List each line of the data in which the string "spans" appears.

┏━━

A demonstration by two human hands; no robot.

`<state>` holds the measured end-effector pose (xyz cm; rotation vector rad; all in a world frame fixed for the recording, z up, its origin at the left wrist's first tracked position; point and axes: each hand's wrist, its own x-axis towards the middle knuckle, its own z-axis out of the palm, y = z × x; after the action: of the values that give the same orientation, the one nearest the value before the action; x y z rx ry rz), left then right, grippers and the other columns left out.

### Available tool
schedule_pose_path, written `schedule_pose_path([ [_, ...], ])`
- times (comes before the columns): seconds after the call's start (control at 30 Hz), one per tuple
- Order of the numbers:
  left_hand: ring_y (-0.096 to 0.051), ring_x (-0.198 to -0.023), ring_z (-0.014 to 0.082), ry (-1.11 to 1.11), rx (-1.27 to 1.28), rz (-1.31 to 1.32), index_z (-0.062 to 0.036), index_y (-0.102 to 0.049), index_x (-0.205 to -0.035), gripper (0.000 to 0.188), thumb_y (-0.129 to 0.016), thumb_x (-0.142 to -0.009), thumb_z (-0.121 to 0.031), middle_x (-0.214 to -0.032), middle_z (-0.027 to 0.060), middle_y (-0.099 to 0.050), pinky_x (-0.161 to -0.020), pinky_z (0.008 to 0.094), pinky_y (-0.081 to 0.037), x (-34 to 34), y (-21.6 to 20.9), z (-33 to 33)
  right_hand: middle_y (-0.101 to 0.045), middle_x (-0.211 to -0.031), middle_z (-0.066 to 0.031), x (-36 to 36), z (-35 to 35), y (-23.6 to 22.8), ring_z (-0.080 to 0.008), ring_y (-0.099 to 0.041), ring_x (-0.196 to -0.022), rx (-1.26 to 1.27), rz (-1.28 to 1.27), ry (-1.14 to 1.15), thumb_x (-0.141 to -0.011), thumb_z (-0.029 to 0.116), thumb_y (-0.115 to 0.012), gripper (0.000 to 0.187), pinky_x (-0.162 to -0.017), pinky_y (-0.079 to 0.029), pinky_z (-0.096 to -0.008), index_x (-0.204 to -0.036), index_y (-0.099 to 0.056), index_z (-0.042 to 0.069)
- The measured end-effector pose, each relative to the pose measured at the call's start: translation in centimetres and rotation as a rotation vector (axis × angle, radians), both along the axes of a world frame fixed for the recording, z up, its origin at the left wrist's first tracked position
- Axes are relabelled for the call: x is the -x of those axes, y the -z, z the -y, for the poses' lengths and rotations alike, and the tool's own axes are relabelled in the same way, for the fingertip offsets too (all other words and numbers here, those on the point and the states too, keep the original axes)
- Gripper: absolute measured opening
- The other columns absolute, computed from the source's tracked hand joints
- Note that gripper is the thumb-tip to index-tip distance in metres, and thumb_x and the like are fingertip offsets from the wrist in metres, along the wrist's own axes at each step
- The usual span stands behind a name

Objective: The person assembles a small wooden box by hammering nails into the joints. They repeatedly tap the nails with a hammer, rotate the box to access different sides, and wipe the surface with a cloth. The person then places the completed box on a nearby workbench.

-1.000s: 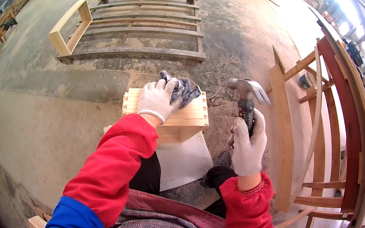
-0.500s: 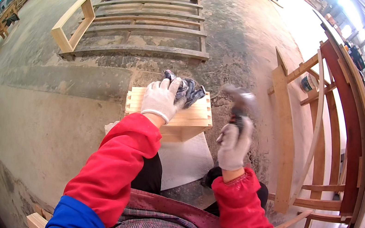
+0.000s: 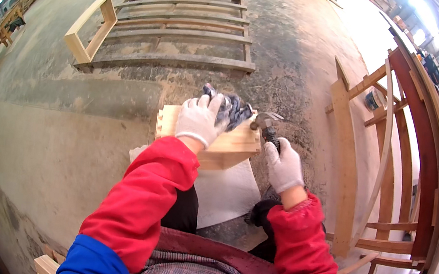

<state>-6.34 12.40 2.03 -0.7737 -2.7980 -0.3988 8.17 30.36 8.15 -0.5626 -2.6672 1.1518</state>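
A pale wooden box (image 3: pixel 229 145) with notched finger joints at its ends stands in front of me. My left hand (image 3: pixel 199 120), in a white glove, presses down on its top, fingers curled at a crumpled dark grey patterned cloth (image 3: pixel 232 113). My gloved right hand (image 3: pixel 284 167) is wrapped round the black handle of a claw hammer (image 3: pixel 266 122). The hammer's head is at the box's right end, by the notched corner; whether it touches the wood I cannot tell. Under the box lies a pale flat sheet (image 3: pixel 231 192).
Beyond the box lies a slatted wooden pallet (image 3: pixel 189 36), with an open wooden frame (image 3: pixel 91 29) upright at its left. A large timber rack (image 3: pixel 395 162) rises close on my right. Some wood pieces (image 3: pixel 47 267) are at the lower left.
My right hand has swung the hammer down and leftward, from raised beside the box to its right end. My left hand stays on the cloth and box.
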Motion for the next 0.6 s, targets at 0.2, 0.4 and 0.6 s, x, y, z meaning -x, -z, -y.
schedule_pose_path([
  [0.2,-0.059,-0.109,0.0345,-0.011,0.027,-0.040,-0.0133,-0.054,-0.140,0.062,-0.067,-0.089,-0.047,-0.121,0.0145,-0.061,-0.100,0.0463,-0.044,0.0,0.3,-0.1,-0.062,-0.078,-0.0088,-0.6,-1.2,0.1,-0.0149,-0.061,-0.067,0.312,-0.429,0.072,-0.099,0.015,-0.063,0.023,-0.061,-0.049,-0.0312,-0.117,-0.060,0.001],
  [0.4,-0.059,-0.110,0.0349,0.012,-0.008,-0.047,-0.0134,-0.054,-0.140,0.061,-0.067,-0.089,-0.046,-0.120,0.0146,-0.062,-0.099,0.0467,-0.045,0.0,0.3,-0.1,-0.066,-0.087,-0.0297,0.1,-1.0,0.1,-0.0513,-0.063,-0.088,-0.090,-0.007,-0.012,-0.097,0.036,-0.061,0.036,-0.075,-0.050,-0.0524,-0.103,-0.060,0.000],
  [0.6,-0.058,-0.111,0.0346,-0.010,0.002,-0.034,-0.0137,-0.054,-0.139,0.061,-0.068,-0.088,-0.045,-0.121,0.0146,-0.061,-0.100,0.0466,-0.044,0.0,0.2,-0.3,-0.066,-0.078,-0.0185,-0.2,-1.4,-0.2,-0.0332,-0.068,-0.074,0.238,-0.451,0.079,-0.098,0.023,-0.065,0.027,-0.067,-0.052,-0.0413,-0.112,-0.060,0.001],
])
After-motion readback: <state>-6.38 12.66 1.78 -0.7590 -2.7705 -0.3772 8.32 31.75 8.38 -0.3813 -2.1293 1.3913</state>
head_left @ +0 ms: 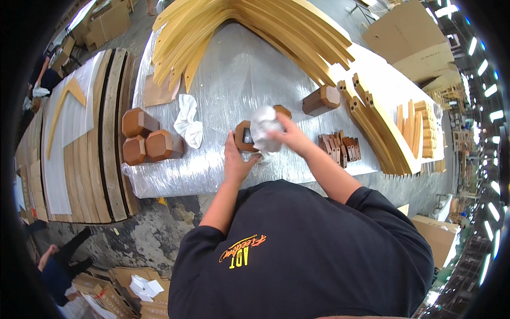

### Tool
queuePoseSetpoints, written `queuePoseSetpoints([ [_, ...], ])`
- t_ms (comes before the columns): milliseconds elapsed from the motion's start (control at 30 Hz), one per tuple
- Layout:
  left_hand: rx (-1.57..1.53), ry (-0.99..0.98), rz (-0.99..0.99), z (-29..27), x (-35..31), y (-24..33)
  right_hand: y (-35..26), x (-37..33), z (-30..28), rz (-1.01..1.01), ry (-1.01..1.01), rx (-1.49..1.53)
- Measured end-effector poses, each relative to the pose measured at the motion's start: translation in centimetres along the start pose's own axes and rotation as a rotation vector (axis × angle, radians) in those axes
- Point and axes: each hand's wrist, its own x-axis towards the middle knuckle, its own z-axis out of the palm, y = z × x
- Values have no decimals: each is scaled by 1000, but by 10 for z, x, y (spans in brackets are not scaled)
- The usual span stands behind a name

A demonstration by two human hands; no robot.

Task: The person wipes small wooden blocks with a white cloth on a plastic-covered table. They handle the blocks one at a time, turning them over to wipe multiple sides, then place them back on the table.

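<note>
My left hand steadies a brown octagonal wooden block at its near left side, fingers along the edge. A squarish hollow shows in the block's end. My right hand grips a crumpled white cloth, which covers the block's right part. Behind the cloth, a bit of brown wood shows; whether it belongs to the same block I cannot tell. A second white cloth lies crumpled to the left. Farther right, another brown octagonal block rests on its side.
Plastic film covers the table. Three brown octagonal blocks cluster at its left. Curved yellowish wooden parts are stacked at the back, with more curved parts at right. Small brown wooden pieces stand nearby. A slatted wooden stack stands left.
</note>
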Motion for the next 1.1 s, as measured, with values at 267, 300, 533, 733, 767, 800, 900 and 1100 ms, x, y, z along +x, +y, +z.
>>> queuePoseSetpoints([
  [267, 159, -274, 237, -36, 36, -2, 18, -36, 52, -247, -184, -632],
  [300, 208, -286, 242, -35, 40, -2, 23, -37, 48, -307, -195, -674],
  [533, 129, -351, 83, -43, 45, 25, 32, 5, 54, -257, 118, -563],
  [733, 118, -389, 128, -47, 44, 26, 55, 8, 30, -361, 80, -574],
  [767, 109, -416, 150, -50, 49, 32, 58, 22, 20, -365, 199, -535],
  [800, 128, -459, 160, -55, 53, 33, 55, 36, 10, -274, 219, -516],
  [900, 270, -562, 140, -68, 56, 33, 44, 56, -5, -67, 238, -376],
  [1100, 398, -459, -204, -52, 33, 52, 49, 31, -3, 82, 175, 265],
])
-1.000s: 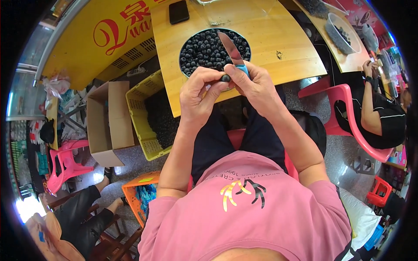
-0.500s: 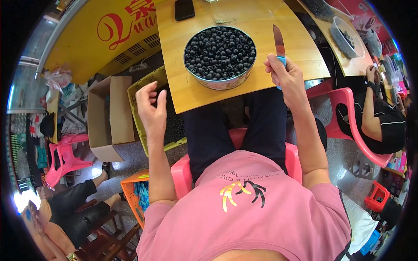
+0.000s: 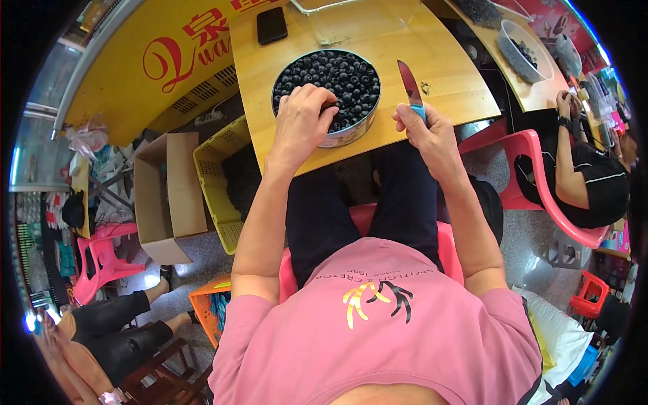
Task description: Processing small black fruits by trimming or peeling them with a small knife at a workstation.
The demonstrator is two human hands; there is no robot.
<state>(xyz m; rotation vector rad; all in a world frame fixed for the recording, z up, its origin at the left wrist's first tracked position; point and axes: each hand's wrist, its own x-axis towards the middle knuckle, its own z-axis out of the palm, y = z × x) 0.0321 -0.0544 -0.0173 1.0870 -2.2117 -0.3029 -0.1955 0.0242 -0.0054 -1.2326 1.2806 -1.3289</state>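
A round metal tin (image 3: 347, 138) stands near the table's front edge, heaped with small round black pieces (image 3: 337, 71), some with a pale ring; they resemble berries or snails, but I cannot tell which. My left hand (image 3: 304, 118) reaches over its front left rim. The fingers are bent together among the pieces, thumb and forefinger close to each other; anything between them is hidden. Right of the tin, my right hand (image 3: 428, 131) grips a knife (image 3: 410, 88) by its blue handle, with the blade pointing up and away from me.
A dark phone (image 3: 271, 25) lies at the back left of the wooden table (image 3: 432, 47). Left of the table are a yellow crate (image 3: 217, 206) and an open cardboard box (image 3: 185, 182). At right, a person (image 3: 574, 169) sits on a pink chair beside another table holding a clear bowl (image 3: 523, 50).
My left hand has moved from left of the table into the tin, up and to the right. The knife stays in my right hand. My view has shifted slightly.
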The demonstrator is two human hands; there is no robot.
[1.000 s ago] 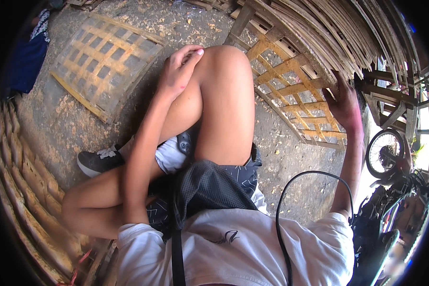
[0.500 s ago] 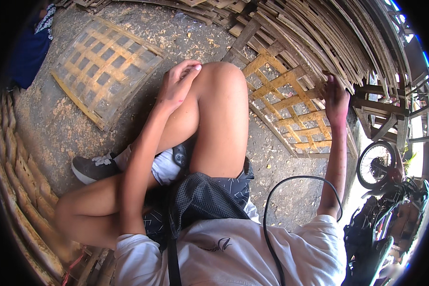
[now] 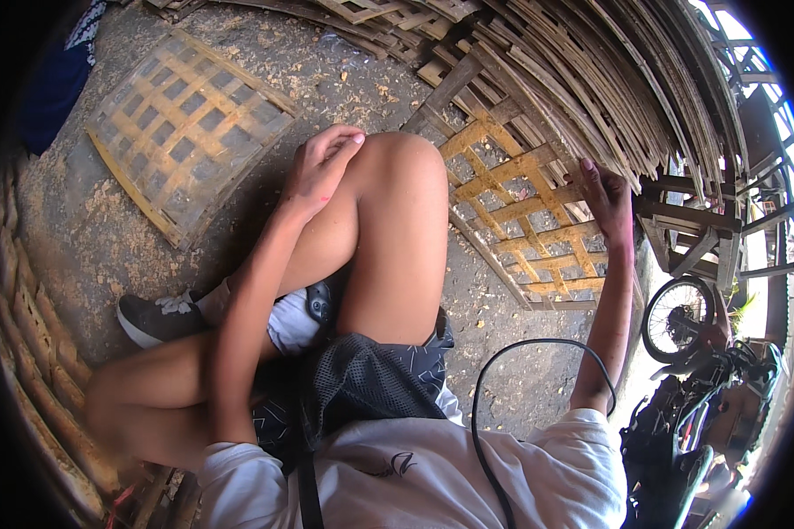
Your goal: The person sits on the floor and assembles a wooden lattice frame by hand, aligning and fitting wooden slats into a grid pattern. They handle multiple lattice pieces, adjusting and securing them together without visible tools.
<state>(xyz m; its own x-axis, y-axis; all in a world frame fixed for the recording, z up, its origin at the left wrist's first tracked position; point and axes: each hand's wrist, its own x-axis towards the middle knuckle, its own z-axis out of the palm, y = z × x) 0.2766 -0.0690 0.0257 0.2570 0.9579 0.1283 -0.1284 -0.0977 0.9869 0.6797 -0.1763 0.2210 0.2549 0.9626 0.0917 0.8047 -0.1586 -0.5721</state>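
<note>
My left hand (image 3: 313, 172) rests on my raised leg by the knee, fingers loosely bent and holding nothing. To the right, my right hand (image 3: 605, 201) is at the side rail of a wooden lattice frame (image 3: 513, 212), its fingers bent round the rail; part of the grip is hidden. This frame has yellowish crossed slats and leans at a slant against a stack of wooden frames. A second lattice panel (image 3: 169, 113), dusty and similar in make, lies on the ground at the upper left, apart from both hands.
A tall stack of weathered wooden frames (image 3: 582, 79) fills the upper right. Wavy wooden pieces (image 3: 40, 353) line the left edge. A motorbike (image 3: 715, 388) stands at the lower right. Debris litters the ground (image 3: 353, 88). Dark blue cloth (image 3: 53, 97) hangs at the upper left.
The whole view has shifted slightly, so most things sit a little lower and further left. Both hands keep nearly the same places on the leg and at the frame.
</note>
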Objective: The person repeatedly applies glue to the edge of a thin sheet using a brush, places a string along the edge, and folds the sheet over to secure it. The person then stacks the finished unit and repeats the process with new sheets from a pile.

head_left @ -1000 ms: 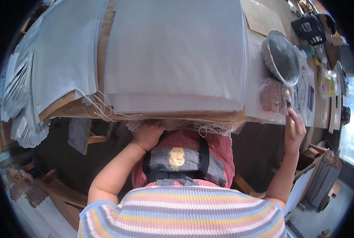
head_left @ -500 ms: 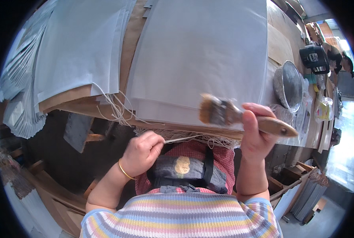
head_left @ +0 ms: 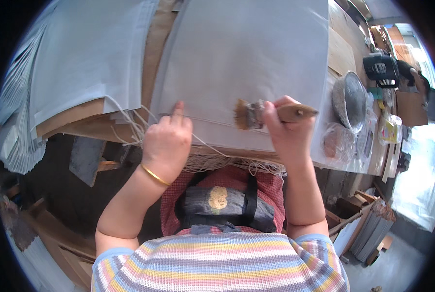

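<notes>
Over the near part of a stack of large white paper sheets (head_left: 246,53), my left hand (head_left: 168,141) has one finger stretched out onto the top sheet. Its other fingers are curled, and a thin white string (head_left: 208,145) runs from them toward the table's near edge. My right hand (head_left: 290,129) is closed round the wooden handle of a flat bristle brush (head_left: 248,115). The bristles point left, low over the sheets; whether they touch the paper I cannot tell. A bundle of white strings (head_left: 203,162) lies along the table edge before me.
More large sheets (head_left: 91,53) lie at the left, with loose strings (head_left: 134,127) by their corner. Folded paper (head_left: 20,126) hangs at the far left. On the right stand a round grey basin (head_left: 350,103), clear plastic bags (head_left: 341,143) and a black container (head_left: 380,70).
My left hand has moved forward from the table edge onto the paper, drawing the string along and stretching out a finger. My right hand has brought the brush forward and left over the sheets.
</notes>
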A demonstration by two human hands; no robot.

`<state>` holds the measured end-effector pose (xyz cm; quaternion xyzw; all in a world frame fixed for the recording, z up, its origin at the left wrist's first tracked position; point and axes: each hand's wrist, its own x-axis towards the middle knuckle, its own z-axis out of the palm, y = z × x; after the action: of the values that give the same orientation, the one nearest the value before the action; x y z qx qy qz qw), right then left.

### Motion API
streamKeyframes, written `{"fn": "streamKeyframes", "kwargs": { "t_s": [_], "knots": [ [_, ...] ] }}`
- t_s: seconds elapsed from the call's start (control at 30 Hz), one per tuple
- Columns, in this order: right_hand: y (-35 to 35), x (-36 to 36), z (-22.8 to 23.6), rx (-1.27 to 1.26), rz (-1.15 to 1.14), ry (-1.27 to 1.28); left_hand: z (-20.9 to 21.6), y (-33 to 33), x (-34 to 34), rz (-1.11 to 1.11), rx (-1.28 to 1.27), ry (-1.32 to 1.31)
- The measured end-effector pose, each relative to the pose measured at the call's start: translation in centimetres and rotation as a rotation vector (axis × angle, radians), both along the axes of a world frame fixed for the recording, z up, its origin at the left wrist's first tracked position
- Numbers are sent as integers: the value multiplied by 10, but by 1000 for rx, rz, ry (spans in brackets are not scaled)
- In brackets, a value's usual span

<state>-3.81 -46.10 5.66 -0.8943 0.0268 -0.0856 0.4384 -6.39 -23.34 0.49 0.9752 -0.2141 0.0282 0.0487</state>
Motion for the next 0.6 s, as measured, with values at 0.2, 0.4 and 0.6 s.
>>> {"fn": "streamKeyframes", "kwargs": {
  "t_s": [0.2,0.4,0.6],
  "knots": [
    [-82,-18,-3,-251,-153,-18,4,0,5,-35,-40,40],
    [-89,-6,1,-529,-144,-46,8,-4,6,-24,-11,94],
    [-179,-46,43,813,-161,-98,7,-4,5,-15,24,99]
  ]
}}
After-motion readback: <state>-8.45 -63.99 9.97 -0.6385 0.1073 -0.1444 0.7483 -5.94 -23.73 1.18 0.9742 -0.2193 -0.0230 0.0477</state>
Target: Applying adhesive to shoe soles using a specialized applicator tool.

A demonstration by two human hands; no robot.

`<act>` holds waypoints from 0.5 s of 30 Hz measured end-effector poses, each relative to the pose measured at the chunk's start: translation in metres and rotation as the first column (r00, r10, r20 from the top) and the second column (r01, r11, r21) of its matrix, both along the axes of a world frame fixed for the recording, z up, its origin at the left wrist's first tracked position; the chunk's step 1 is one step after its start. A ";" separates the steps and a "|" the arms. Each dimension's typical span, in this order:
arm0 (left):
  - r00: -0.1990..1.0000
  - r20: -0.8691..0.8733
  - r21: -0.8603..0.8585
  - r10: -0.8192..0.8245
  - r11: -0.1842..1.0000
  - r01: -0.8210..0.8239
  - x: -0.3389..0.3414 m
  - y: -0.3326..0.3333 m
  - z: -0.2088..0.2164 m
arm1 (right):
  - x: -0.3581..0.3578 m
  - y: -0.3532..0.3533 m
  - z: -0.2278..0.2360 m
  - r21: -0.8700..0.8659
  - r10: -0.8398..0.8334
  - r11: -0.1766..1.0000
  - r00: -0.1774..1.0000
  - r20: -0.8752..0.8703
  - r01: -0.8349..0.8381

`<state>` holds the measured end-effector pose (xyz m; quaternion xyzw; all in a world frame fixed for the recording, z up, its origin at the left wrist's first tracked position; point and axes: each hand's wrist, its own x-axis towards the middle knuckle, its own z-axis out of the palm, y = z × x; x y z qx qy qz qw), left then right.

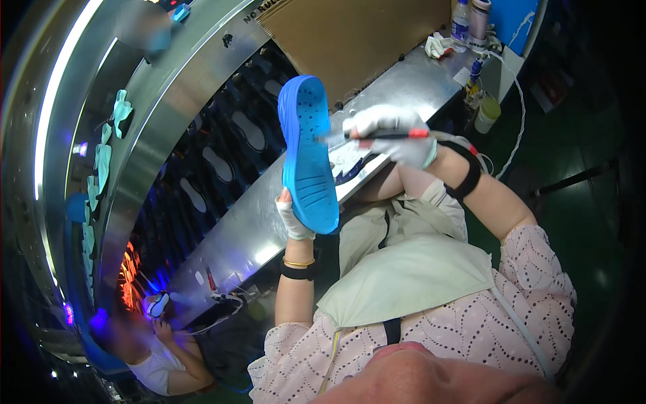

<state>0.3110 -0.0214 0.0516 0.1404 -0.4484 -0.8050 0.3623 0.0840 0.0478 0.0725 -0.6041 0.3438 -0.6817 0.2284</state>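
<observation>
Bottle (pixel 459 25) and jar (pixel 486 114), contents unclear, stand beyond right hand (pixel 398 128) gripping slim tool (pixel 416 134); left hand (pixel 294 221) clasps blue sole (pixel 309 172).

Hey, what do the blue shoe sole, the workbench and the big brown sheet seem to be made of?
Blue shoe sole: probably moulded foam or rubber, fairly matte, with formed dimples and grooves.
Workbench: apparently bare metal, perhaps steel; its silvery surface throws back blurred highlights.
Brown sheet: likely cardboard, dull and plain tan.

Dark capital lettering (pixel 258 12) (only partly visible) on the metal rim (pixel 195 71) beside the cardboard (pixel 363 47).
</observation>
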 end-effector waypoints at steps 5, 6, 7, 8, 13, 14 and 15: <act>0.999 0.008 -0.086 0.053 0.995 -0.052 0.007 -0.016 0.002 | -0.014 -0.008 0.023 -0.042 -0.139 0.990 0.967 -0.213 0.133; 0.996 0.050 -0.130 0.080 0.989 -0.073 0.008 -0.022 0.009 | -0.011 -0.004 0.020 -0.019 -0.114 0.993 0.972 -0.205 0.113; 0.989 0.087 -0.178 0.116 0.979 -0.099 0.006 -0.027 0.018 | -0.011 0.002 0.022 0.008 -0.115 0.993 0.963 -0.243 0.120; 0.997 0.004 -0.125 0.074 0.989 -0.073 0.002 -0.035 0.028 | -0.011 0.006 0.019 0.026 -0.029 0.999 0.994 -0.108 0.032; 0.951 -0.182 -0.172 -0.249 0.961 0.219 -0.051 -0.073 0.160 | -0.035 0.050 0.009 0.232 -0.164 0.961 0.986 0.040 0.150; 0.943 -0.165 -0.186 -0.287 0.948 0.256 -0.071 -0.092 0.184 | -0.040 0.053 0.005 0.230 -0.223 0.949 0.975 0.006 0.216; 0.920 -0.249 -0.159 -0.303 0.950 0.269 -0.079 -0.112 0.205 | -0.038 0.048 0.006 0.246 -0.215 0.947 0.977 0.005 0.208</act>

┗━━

Response to the task:
- Values have no decimals: each is scaled by 1000, but by 10 for z, x, y (spans in brackets are not scaled)
- Numbers are sent as integers: the value multiplied by 10, but by 1000 for rx, rz, ry (spans in brackets are not scaled)

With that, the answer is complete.